Reggio: chiuso per occupazione di suolo pubblico, ma il suolo è suo…

ortofruttarcdi Pasquale Cotroneo - Ricorda quella storia letta qualche anno fa di un uomo, sulla sessantina, denunciato per furto di acqua. La "colpa" del malcapitato, se tale si può definire, era stata quella di aver raccolto dell'acqua (regolarmente pagata), all'interno di un terreno di sua proprietà, per poi trasportarla a cinquanta metri di distanza per irrigare un altro terreno sempre di proprietà del medesimo.

Tuttavia per un motivo inspiegabile lo stesso era stato denunciato.

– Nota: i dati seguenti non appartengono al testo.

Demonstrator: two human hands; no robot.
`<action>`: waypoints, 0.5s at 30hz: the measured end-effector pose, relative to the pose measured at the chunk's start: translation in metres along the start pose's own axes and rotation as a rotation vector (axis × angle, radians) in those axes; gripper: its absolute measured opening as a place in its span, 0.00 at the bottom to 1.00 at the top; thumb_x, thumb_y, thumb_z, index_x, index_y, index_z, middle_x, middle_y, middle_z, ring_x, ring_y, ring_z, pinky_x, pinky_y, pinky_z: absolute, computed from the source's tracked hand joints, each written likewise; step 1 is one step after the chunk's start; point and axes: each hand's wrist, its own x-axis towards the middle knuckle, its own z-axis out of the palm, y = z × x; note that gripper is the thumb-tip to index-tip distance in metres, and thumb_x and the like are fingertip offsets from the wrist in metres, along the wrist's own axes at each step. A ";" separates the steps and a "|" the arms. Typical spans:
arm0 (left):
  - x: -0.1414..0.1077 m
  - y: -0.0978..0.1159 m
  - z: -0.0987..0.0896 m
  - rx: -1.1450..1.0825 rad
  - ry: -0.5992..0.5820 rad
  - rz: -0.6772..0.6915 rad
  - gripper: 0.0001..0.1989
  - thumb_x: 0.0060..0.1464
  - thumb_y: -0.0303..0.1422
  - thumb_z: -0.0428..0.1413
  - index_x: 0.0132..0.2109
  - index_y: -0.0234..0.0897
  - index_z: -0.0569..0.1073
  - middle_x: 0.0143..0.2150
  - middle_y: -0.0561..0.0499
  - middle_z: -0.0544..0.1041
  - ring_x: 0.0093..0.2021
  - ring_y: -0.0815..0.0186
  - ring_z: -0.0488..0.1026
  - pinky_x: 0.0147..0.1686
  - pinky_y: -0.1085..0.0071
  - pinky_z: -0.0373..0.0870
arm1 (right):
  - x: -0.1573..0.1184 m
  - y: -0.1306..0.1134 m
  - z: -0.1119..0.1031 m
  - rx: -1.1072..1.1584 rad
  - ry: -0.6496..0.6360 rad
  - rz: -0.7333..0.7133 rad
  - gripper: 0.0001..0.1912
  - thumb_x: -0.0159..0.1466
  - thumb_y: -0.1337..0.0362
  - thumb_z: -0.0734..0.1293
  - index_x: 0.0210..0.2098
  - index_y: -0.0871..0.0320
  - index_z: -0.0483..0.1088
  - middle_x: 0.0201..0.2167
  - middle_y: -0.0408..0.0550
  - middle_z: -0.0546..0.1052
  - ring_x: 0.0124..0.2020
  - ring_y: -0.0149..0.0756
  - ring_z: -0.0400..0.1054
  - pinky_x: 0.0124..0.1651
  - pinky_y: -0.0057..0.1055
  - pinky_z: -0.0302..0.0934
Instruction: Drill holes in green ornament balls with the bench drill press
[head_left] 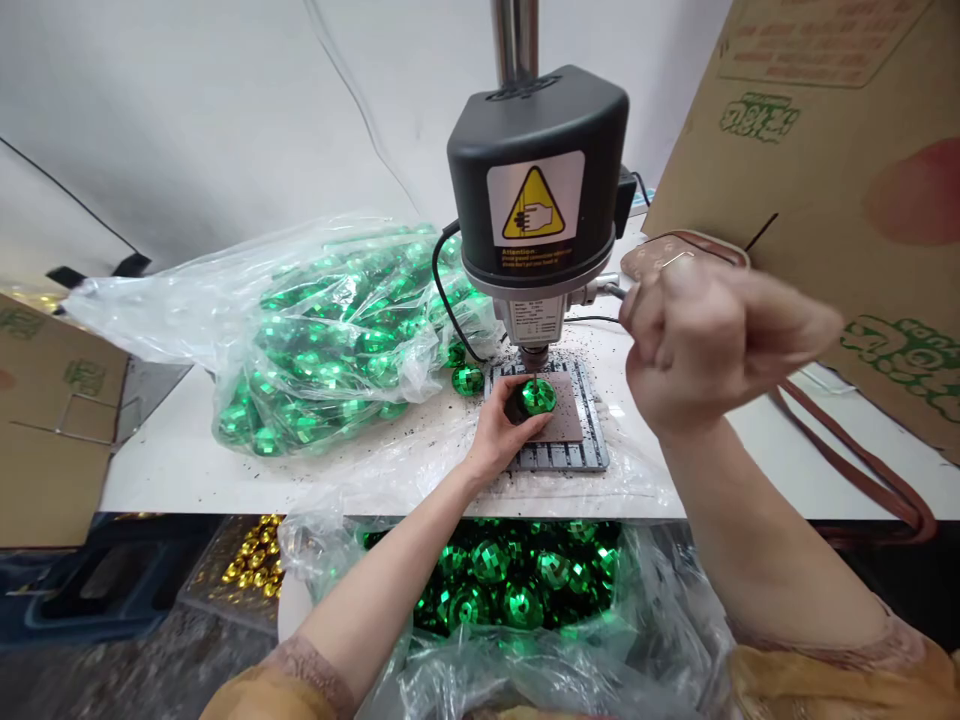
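Note:
Under the black drill press (536, 180), a shiny green faceted ball (538, 397) rests on a brownish pad (568, 420) over the slotted metal base (596, 440). My left hand (499, 430) grips that ball between thumb and fingers. The drill bit meets the top of the ball. To the right of the drill head, my right hand (705, 340) is raised with its fingers curled at the press's lever (611, 290); the hand hides most of the lever.
A clear bag of green balls (322, 350) lies left of the press, with a loose ball (468, 378) beside it. An open bag of green balls (517, 570) sits below the table edge. Cardboard boxes (810, 190) flank both sides. A brown strap (847, 460) lies right.

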 end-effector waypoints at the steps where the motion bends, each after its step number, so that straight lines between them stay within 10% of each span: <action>1: 0.000 0.002 0.001 0.001 0.025 -0.004 0.26 0.49 0.37 0.67 0.52 0.38 0.68 0.50 0.45 0.76 0.51 0.59 0.75 0.52 0.62 0.71 | 0.009 -0.003 0.005 0.030 0.033 -0.002 0.25 0.60 0.67 0.66 0.12 0.57 0.50 0.10 0.37 0.53 0.13 0.24 0.47 0.19 0.32 0.40; 6: -0.021 0.025 -0.012 0.195 0.118 0.050 0.21 0.50 0.37 0.67 0.48 0.39 0.70 0.46 0.47 0.76 0.48 0.59 0.74 0.49 0.63 0.70 | 0.044 -0.004 0.022 0.190 0.025 0.030 0.21 0.57 0.73 0.66 0.12 0.56 0.56 0.09 0.37 0.53 0.11 0.24 0.44 0.16 0.32 0.35; 12: -0.083 0.073 -0.074 0.621 -0.520 0.012 0.12 0.56 0.42 0.62 0.42 0.41 0.76 0.40 0.48 0.76 0.42 0.58 0.75 0.40 0.66 0.69 | 0.045 -0.002 0.020 0.175 -0.008 0.021 0.21 0.58 0.71 0.66 0.13 0.55 0.56 0.09 0.37 0.54 0.11 0.24 0.46 0.17 0.32 0.36; 15: -0.080 0.076 -0.090 0.733 -0.499 0.011 0.11 0.64 0.42 0.54 0.45 0.42 0.77 0.40 0.48 0.76 0.42 0.59 0.75 0.40 0.67 0.69 | 0.043 -0.003 0.021 0.168 0.028 0.026 0.21 0.59 0.71 0.66 0.13 0.55 0.55 0.10 0.36 0.54 0.12 0.24 0.46 0.18 0.31 0.36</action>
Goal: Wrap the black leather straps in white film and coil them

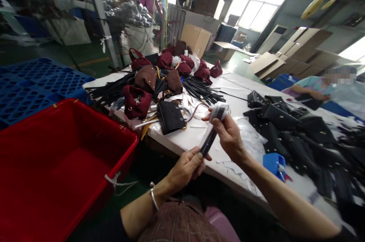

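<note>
Left fingers [195, 159], right fingers [219, 126] closed around plastic-wrapped black strip [210, 140].

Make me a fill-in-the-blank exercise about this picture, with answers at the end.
1. The big tub at lower left is coloured ____.
2. A silver bangle circles the person's ____ wrist.
3. The lattice pallet beyond the tub is coloured ____.
4. The left hand grips the lower end of a black strap, the right hand its ____ end.
Missing words: red; left; blue; upper.
</note>
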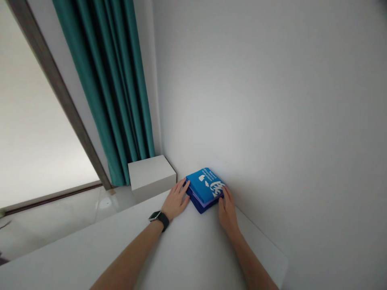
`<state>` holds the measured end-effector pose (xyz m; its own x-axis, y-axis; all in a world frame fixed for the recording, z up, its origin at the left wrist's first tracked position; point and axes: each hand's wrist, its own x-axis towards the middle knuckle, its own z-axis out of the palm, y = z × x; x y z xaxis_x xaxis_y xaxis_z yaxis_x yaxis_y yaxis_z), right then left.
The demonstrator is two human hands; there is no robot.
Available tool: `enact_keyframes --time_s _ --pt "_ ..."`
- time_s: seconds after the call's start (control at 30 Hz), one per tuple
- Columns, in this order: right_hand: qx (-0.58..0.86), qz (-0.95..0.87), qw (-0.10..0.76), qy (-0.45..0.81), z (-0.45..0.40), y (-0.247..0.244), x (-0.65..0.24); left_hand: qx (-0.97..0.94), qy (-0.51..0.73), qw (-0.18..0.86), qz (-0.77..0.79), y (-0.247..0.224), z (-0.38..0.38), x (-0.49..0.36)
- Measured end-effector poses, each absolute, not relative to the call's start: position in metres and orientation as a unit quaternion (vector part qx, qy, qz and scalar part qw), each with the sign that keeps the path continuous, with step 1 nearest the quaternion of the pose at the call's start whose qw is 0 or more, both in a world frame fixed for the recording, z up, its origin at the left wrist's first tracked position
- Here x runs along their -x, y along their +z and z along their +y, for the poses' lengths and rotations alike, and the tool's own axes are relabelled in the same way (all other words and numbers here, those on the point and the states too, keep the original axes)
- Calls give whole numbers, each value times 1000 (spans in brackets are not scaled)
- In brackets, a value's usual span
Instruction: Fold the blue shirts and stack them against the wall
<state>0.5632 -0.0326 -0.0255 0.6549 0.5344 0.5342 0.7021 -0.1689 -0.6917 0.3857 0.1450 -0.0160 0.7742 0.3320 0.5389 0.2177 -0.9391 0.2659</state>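
1. A flat, folded, bright-blue cloth-like bundle (202, 188) lies near the far corner of the smooth white table (187, 257), close to the edge that runs along the plain pale wall (256, 100).
2. White lettering on its top reads "Marathon" on one line, beside white figures; a darker blue layer sticks out beneath, on the side nearest the person.
3. The person's left hand (175, 200) rests by the bundle's left side, its fingers stretched out and a little parted, tips touching the edge.
4. On that wrist sits a black-strapped watch with a dark rectangular face (159, 217).
5. The right hand (229, 211) is at the opposite side, fingers slightly bent against the bundle, thumb at its near edge; I can't tell whether they pinch it.
6. Just beyond the table's far edge stands a white, box-shaped cabinet (149, 173).
7. Behind that hangs a long, pleated teal curtain (111, 88), beside a dark brown, straight frame (65, 90).
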Motion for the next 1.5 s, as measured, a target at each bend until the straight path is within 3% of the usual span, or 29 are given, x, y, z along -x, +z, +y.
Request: enact_keyframes --time_s 0.33,0.6,1.23,1.5 --pt "750 -402 516 -100 -28 -47 -564 -976 214 28 -29 1 125 -381" --pt "746 -400 522 -103 -24 -54 -570 -978 203 46 -34 -1 119 -378" --pt "690 -487 504 -179 -33 -36 -527 -942 282 64 170 -13 101 -352" --pt "658 -534 514 -132 -9 -16 -467 -920 313 129 196 16 100 -325"
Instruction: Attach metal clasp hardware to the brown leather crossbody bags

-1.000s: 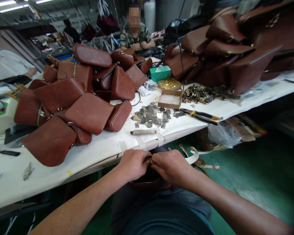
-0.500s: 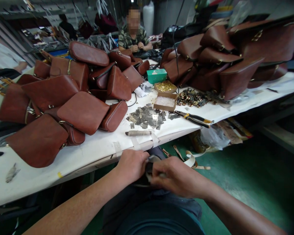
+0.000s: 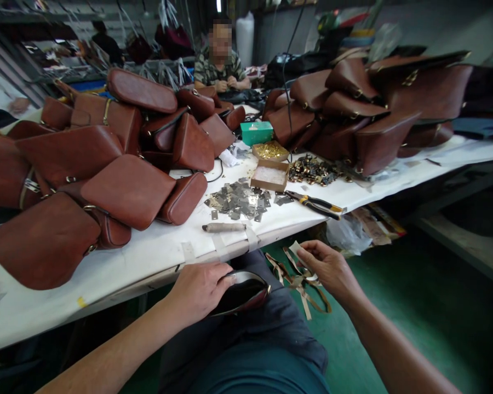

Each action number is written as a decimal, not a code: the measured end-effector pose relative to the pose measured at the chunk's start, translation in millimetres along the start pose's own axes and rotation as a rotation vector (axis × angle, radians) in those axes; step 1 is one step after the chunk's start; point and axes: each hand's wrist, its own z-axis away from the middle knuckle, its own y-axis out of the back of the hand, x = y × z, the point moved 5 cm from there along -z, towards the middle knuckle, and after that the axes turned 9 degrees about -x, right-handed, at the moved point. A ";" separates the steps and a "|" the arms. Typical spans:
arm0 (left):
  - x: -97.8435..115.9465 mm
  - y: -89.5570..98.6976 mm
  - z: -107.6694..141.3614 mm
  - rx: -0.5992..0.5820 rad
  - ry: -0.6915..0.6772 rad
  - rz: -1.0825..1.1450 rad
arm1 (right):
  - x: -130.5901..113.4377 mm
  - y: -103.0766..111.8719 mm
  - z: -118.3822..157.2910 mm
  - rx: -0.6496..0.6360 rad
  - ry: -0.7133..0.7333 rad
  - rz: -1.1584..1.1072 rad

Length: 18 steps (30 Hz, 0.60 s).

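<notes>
An open bag with a dark inside and a pale inner edge lies on my lap. My left hand is closed on its rim, thumb on the pale edge. To the right, away from the bag, my right hand pinches a small whitish strip between thumb and fingers. Flat metal plates lie in a loose heap on the table beyond my hands. Nearer the table edge rests a wrapped grey stick. Pliers with yellow and black handles lie right of the plates.
Brown bags are piled at the left and right of the white table. Between them stand a green box, two small cartons and dark metal fittings. A person sits across. Strips lie on the green floor.
My right hand has left the bag and moved right, now with the whitish strip in its fingers. The bag's opening has come into view. The camera view has shifted a little.
</notes>
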 end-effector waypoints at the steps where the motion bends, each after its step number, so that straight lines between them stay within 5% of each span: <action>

Ma se la cosa inizialmente può far sorridere, poi induce sicuramente a riflettere. Perché spesso anche le autorità e le forze dell'ordine qualche strafalcione lo commettono.

Nel caso odierno protagonisti sono invece la Polizia Municipale di Reggio Calabria, e un fruttivendolo (di cui omettiamo le generalità per motivi di privacy) accusato di occupazione del suolo pubblico e al quale, oltre alla sanzione prevista, è stato chiuso l'esercizio commerciale per cinque giorni.

Con una recente ordinanza il Sindaco di Reggio Calabria, Giuseppe Falcomatà, al fine di garantire la massima fruizione degli spazi pubblici attraverso lo strumento della tutela del patrimonio pubblico e secondo le direttive dell'Assessore alla Legalità e alla Sicurezza, Giovanni Muraca, ha impresso una spinta alle attività della Polizia Municipale per combattere il crescente fenomeno di occupazione abusiva di suolo pubblico, da parte dei titolari di servizi commerciali.

Ordinanza giusta e doverosa, con molti plausi, e come succede sempre, anche con qualche strascico polemico.

La variabile, nel caso odierno, consiste però in un dettaglio macroscopico: il terreno sui cui il fruttivendolo avrebbe apposto la propria merce e per il quale è stato accusato di abusivismo, in realtà non è pubblico ma privato. Ed il privato che ne detiene la proprietà è proprio il fruttivendolo.

Ne consegue che l'uomo è stato sanzionato per aver occupato (abusivamente) un terreno di sua proprietà (sic).

La proprietà privata appartenente al fruttivendolo sarebbe stata rappresentata e dimostrata (mediante l'esibizione dei relativi titoli di proprietà) anche agli agenti accertatori, che pur dandone atto nel proprio verbale definiscono il luogo occupato come "area privata, ma soggetta a pubblico passaggio".

Una storia per certi versi grottesca, che riporta alla ribalta una delle tante contraddizioni esistenti quando di mezzo c'è la Pubblica Amministrazione. Su larga scala, Gian Antonio Stella e Sergio Rizzo scriveranno molto dei tanti cul de sac della PA.

L'uomo, attraverso il proprio legale di fiducia, ha scritto al Comune di Reggio Calabria e al Comando di Polizia Municipale, chiedendo la revoca in autotutela, o la sospensione temporanea dei provvedimenti a suo carico per "scongiurare il pericolo che, nelle more della decisione, il danno subito possa ulteriormente aggravarsi".

Questo, visto che le norme che si assumono violate puniscono, in realtà, la sola occupazione di suolo pubblico, cioè una fattispecie del tutto estranea a quella contestata, ne consegue l'illegittimità delle misure sanzionatorie adottate.

Ma soprattutto un passaggio fondamentale è quello che riguarda la natura delle merci in possesso dell'uomo, (prodotti ortofrutticoli) che "appartengono ad una categoria di prodotti rapidamente deperibili ed in relazione ai quali i tempi (5 giorni) di chiusura imposti con l'ordinanza ne causerebbero il sicuro deterioramento, con un conseguente danno economico pari a diverse migliaia di euro".

Oltre al danno la beffa?

Palazzo San Giorgio mandi qualche segnale, al fine di fare chiarezza sulla vicenda. Perché accanto alla volontà giustissima di riaffermare la legalità contrastando l'abusivismo, perché accanto alla tutela del patrimonio pubblico, ci sia anche quella del privato, e di chi trasgressore non è, o non sembrerebbe essere.